Any chance of getting some Pythagorean Standings for next week's thread?

 
At 3:30 AM, Blogger andy grabia said...

Good to see I've got two more pitchers now injured (Beckett and Hernandez). I shouldn't complain, as I've been relatively healthy all year, but this couldn't be happening at a worse time.

 
At 11:21 AM, Anonymous Anonymous said...

Your staff seems to have plenty of starts left this weekend, considering... it's frustrating to finally have my whole team pulling together (except for Matsui pathetically doinking fungoes off a tee), to get beaten on start total alone despite the efficient offence, and then to hear the one guy who's whaling on you complain about pitching injuries.

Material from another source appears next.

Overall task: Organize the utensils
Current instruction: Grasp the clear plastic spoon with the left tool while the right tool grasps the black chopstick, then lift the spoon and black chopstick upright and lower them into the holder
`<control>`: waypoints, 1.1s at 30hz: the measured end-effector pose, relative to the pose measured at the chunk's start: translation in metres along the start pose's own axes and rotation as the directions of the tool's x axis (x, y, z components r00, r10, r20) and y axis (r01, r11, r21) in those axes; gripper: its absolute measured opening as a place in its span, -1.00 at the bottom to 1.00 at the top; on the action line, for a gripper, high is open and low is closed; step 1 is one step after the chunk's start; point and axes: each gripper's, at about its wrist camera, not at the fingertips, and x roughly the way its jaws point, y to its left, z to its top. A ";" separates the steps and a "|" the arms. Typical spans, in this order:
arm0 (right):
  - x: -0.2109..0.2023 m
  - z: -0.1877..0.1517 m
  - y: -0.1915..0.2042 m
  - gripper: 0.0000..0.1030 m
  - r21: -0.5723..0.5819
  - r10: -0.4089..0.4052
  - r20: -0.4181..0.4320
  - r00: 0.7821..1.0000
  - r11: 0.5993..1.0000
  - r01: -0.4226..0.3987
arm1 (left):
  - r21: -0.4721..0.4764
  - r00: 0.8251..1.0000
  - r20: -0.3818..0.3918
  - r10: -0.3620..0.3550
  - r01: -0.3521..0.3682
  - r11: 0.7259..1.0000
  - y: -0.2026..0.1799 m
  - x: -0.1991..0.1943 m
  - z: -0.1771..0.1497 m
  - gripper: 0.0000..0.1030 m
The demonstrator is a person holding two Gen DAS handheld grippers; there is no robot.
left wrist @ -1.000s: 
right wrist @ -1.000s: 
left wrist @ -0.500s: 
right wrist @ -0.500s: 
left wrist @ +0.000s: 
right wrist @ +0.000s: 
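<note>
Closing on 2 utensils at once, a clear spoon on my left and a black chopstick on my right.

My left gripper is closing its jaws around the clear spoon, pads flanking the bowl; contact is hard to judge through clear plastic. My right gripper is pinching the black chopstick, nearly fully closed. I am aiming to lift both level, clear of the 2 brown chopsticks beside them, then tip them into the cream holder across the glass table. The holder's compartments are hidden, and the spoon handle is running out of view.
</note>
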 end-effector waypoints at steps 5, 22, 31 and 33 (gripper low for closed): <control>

I'm starting to think I should just have dropped Matsui when he broke the wrist. Is this something that just seems obvious to everyone else in retrospect? I kept this son of a bitch in a velvet-lined case all year like he was the Koh-i-Noor Diamond and now he looks to me like maybe no better than a #4 or #5 keeper.

 
At 6:29 PM, Blogger andy grabia said...

I think it was wise to keep him. It doesn't cost you anything to keep him on your injured list. There was no one better to keep on it, was there? As for next year, tough call. Depends on what else you have, I guess.

 
At 7:19 PM, Anonymous Anonymous said...

Well, it also depends on whether the S.O.B. can hit, and that decision is slightly more complicated because he pretty much stunk (in a small sample) before he got hurt. The point is that I never even considered dropping him, and I probably should have.

 
At 9:01 PM, Anonymous Anonymous said...

I'm pretty bitter about that Oakland-Texas game. I had three wins in the can and was all but tied with Grabia going in, but Haren rang up 12 strikeouts for him in the loss and my A's guys did fat fuck-all. Ever since Avi put up his humiliating charts I've been pulling for my boys to make up some ground--4-0 would have been nice.

 
At 9:20 PM, Blogger andy grabia said...

I was sweating bullets watching Cain fire off inning after inning of shutout ball. But Haren and Otsuka worked out a perfect system for me. Whew.